Reproduce exactly the lines of the material beneath, from the line that contains "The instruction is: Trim" to the line that contains "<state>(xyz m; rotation", both included, and no other lines.

Data extract
______
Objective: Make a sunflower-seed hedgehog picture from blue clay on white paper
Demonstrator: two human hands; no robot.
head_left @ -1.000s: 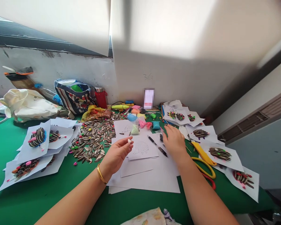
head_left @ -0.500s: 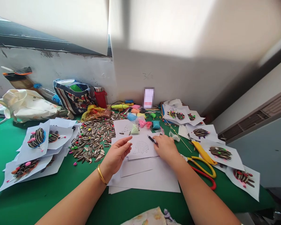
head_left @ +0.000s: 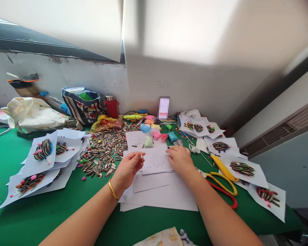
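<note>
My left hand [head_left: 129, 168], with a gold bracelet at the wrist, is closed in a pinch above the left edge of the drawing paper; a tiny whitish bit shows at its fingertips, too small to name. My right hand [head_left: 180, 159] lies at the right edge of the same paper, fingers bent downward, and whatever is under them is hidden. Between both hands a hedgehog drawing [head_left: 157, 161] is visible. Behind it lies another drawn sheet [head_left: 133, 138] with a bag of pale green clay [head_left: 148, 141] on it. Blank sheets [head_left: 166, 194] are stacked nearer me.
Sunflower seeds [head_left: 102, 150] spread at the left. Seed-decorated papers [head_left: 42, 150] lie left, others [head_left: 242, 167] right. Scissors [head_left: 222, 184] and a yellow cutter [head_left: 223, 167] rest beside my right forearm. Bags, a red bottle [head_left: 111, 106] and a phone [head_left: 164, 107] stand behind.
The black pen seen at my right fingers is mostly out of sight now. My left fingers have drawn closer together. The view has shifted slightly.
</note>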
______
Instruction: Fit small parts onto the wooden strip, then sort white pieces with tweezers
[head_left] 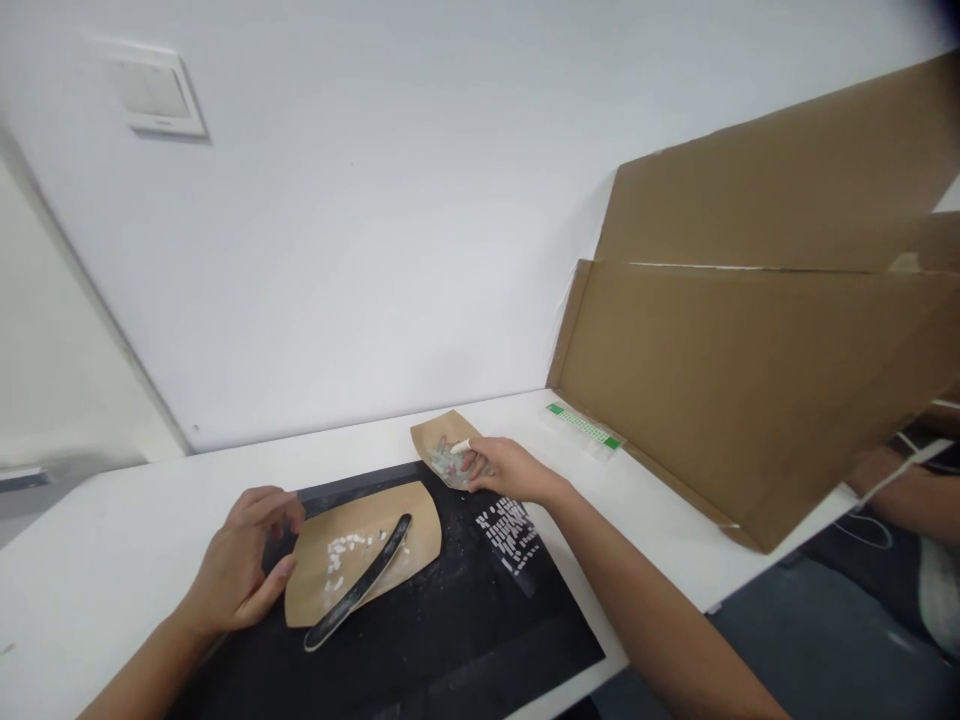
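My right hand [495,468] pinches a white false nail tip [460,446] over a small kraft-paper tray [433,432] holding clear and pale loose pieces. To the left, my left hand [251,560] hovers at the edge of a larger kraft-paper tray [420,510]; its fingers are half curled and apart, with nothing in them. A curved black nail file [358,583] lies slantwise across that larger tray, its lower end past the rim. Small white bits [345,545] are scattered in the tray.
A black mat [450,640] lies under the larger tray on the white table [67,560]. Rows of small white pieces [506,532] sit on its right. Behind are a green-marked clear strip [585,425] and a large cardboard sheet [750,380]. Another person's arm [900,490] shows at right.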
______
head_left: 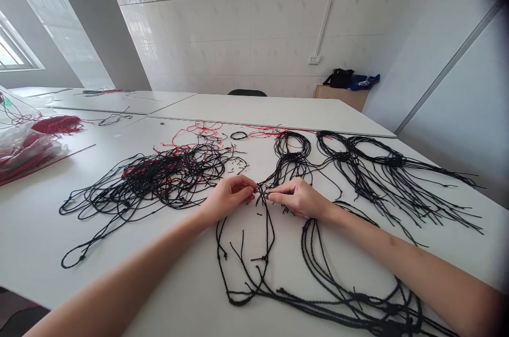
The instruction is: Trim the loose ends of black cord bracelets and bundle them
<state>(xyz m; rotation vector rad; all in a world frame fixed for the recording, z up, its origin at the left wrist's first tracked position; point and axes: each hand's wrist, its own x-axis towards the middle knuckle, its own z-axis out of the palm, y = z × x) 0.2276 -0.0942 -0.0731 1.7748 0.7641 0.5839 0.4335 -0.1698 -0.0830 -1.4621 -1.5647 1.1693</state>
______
Exercise solution
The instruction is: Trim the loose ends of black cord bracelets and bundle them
<state>(xyz m; rotation vector rad; all in a world frame fixed for the recording, z up, its origin at the left wrist's first tracked position; point and axes: each hand's wrist, its own x-axis towards the middle knuckle, its own z-axis out of the palm, y = z × x) 0.2276 -0.0942 -0.0731 1.7748 0.7641 0.5839 0.4335 -0.1698 -0.0830 -1.4621 -1.5647 1.1693</state>

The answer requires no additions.